Parti se cacher dans le sud de la France, Ferrara est pourtant arrêté quatre mois plus tard, dans un bar du 12 e arrondissement parisien, le 10 juillet 2003 en compagnie de plusieurs amis et de Malek Bouabbas, son ami et chauffeur, par un convoi de 40 policiers. Armé et en possession de faux papiers, Ferrara n'a pas le temps de dégainer.

Au cours du procès qui va suivre, beaucoup de choses vont être dites. Malek Bouabbas, proche d'Antonio Ferrara et frère de Karim Bouabbas, présent lors de l'évasion, a raconté sa version des faits, vue de l'intérieur, dans un livre publié le mois dernier aux éditions Don Quichotte : L'Évasion de Fresnes. On n'a jamais su si oui ou non Malek était présent lors des événements. J'ai pu le rencontrer et lui poser quelques questions au sujet de l'évasion la plus spectaculaire qu'ait jamais connue la France.

Image via Ina.fr

VICE : Dans ton livre, tu ne parles quasiment jamais de toi, et surtout, jamais de ton implication dans l'évasion de Ferrara. C'est pour éviter des complications judiciaires ?
Malek Bouabbas : C'est vrai que je parle surtout de la fabrication de cette évasion, et des liens d'amitié entre des hommes qui décident d'aller libérer l'un des leurs. Parce qu'il faut bien comprendre que cette histoire, c'est une histoire d'amitié. Pour ma part, il faut savoir que j'ai été renvoyé, dans cette affaire, pour des faits d'évasion. Mon cas a été étudié pendant deux mois et demi, soit toute la durée du procès. Et à la fin, le procureur a prononcé une peine de 18 ans de réclusion. Grâce au travail de mon avocat, j'ai finalement été condamné à 7 ans ferme, pour des faits de complicité. La justice n'ayant pas apporté la preuve de ma présence à Fresnes, j'ai été acquitté. Je pense qu'une décision de justice n'a pas à être commentée ultérieurement. J'ai été condamné, j'ai tiré ma peine – point.

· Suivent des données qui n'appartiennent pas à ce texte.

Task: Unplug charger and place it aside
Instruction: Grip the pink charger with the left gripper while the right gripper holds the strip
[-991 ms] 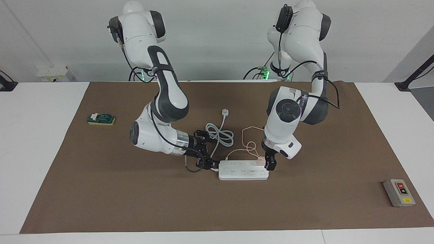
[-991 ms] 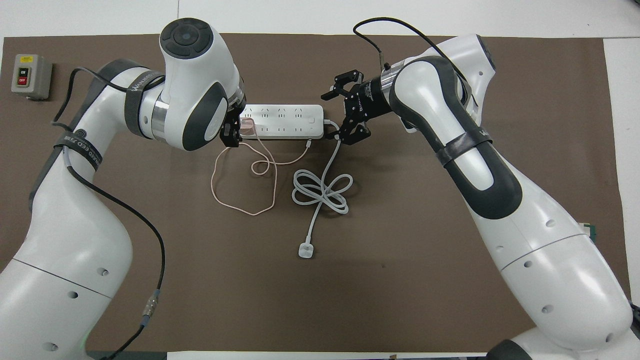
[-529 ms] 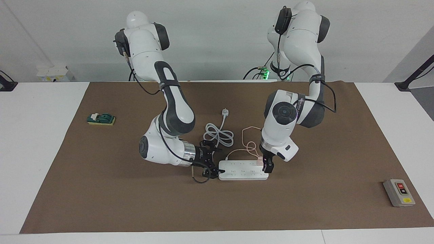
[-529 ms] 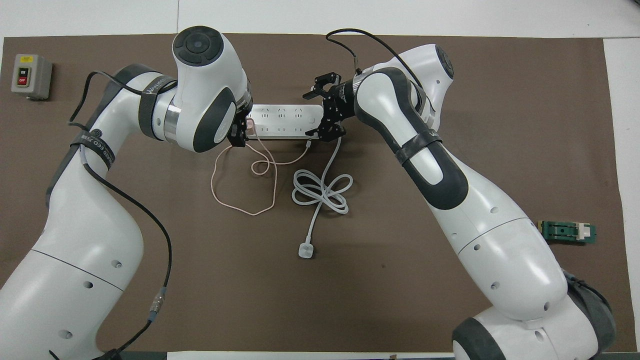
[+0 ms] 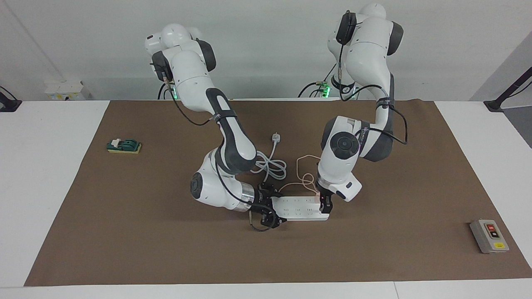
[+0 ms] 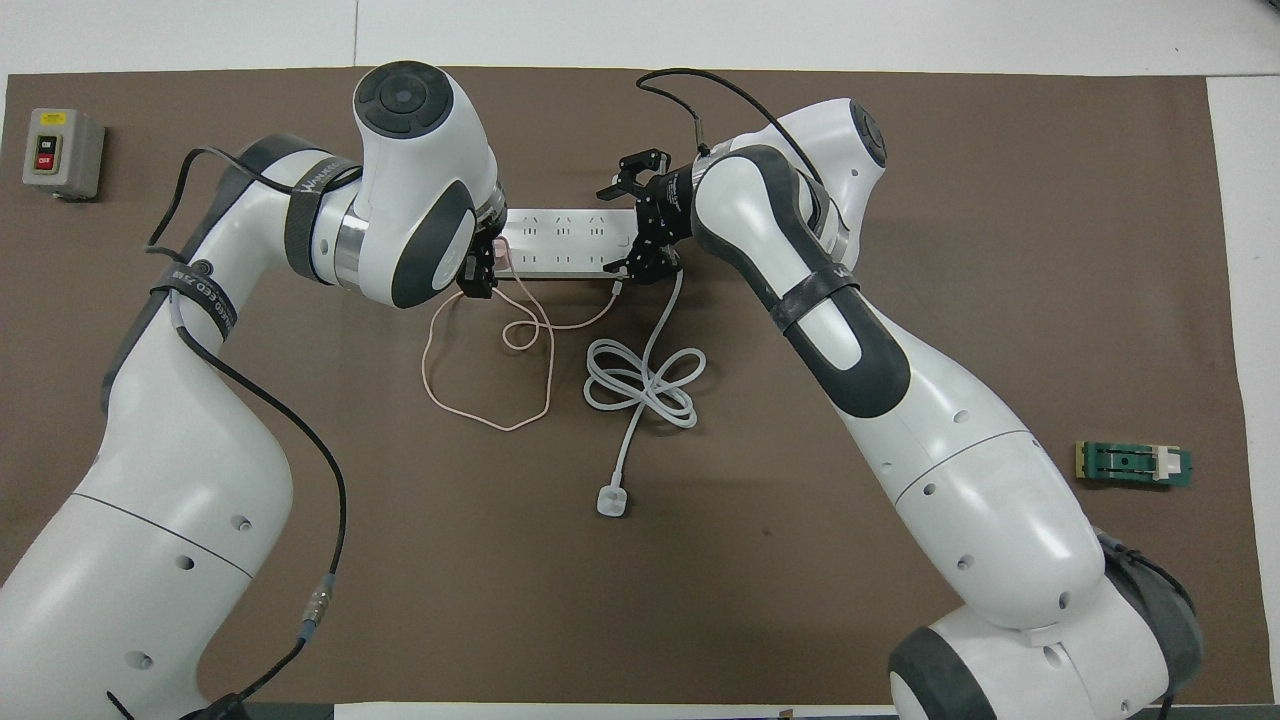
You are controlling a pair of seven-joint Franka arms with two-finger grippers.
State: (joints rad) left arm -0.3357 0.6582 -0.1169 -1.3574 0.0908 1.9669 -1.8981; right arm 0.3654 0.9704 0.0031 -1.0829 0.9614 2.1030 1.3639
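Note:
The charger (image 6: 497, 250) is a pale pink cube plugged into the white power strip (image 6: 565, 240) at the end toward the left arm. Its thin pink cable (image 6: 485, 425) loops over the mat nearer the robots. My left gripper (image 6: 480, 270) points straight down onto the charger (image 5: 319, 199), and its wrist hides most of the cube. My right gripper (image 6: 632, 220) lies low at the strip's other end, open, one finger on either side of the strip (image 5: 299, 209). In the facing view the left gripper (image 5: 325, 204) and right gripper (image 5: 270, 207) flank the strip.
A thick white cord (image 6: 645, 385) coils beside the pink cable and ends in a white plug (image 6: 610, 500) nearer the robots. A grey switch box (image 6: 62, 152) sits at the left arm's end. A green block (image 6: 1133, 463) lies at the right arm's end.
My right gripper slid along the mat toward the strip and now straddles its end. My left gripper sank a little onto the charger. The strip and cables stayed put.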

Est-ce que certains des protagonistes de cette opération se sont montrés réticents face à la parution de ce livre ?
Non, parce que l'écriture de ce livre a été accompagnée. Déjà, n'étant pas écrivain, il m'a fallu cinq années pour l'écrire. J'ai consulté les différents protagonistes de l'affaire. Ils sont tous au fait de ce récit, depuis le début. Aujourd'hui, chacun a son exemplaire de L'Évasion de Fresnes . Je prends en considération toutes leurs critiques, bonnes ou mauvaises, parce que cette histoire leur appartient. La manière dont je la rapporte ne pouvait pas être tout à fait partiale. J'ai fait en sorte de mettre de la lumière sur tout le monde – même si certains ont préféré garder leurs cagoules.

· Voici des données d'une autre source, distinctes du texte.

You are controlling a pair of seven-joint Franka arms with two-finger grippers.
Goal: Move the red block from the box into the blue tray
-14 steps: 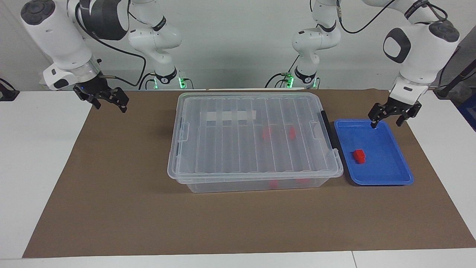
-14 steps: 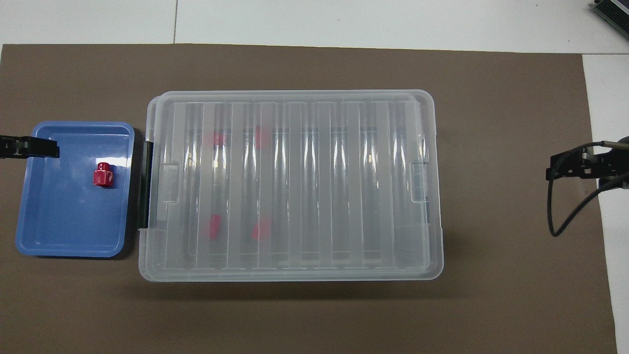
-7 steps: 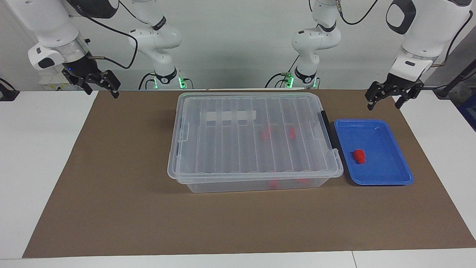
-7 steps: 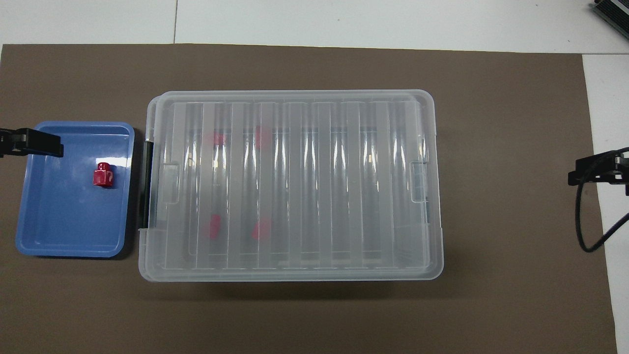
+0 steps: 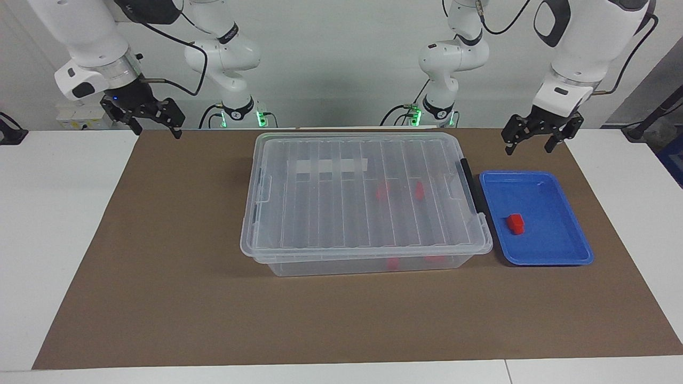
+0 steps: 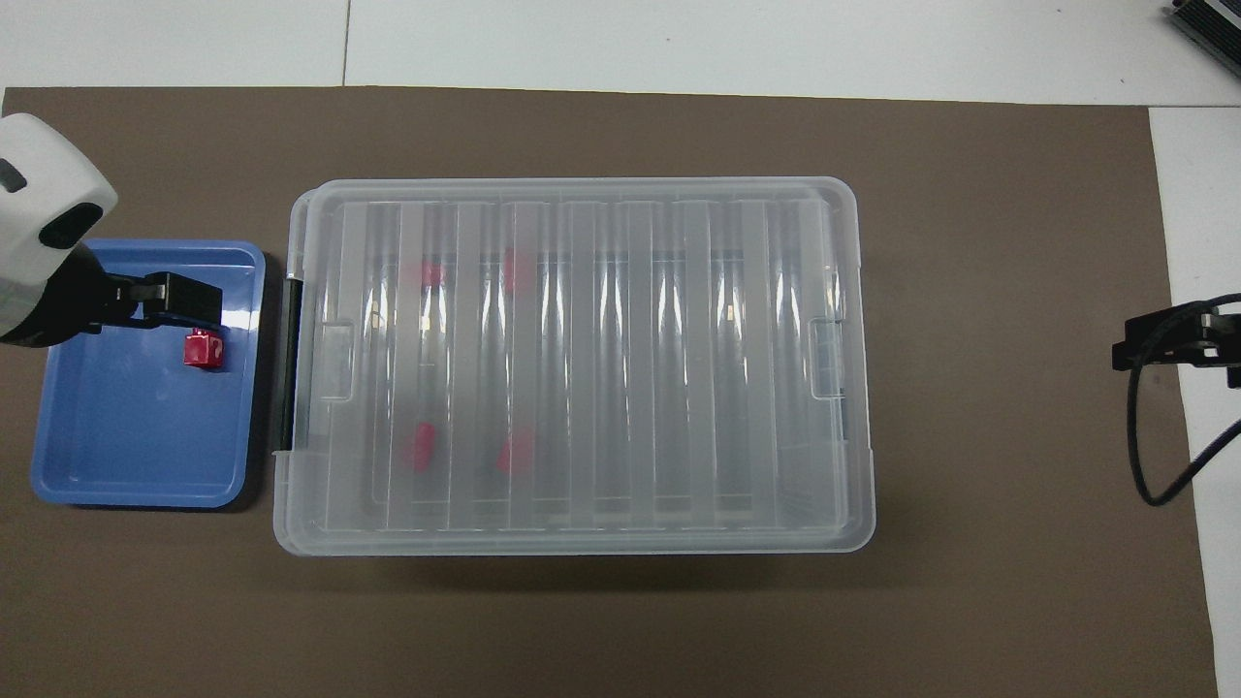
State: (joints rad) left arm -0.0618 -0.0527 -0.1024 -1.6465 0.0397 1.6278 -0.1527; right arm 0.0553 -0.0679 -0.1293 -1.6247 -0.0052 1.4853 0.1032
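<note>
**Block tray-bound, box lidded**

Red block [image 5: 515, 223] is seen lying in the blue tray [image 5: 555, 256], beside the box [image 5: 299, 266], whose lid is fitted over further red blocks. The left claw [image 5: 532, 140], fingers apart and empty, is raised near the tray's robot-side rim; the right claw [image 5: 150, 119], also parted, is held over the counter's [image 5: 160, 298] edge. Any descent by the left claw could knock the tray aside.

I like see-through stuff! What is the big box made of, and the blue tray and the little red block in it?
The box looks like clear, glossy plastic: red blocks show blurrily through its ribbed lid, which reflects light. The blue tray seems smooth, shiny moulded plastic, with rounded corners and glints on its floor. The red block looks solid and hard with a duller surface, probably plastic, though painted wood is possible.
</note>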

C'est ce que tu expliques dans l'avant-propos ; certains noms ont été modifiés, tu utilises des pseudonymes, etc.
Voilà. Ils ne voulaient pas être reconnus, tout simplement.

C'est quand même énorme qu'un établissement pénitentiaire ne soit pas relié avec les services de police ! Alors, est-ce un heureux hasard ? Faut croire que oui...

Et donc, ton livre leur a plu ?
Ils sont étonnés du contenu, ils ne s'attendaient pas à ça. Et puis, il y a beaucoup de clins d'œil, donc ils sont contents de se reconnaître. Et pourtant, pour certains d'entre eux, c'était pas gagné, parce que... bah, ils ne lisent pas, tout simplement. Mais étonnamment, ils disent que le livre se lit bien – peut-être aussi parce qu'ils ont une proximité avec les faits.

Tu disais que t'étais pas écrivain à la base, du coup comment tu as bossé ? Tu t'es fait aider, conseiller ?
Concernant l'écriture, j'ai tout fait seul. J'ai apporté un maximum d'idées et d'informations. Ensuite, il a fallu savoir orchestrer, faire vivre le récit. On m'a surtout conseillé pour la chronologie. Et ça me plaît, je suis content de la manière dont le récit se met en place, sans suivre une narration trop linéaire, mais avec une structure qui amène des flash-back, des scènes en trois dimensions – notamment l'attaque de la prison. Un scénario qui joue sur la surprise et dont la tension va crescendo au fil des pages. Je suis dingue de cinéma. Je voulais que le récit de cette évasion soit visuel.

Juste après l'assaut, le directeur de la prison de Fresnes a expliqué qu'il n'avait pas réussi à joindre la police pour donner l'alerte, les communications ayant mystérieusement bugué. Est-ce juste un heureux hasard ?
Je me suis aperçu de ce fait en me penchant sur mon dossier pénal. Je m'y suis intéressé avant mon jugement, et après, lors de l'écriture du livre. Et j'ai été très étonné. C'est quand même énorme qu'un établissement pénitentiaire ne soit pas relié avec les services de police ! Normalement, ils appuient sur un bouton, et les flics débarquent illico. Alors, est-ce que c'est un heureux hasard ? Faut croire que oui... En tout cas, c'est bien tombé. Après, des forces de police ont tout de même fini par intervenir. Mais elles n'ont pu progresser jusqu'à la prison ; plusieurs véhicules avaient été incendiés sur les différents accès, afin de ralentir et bloquer toute progression.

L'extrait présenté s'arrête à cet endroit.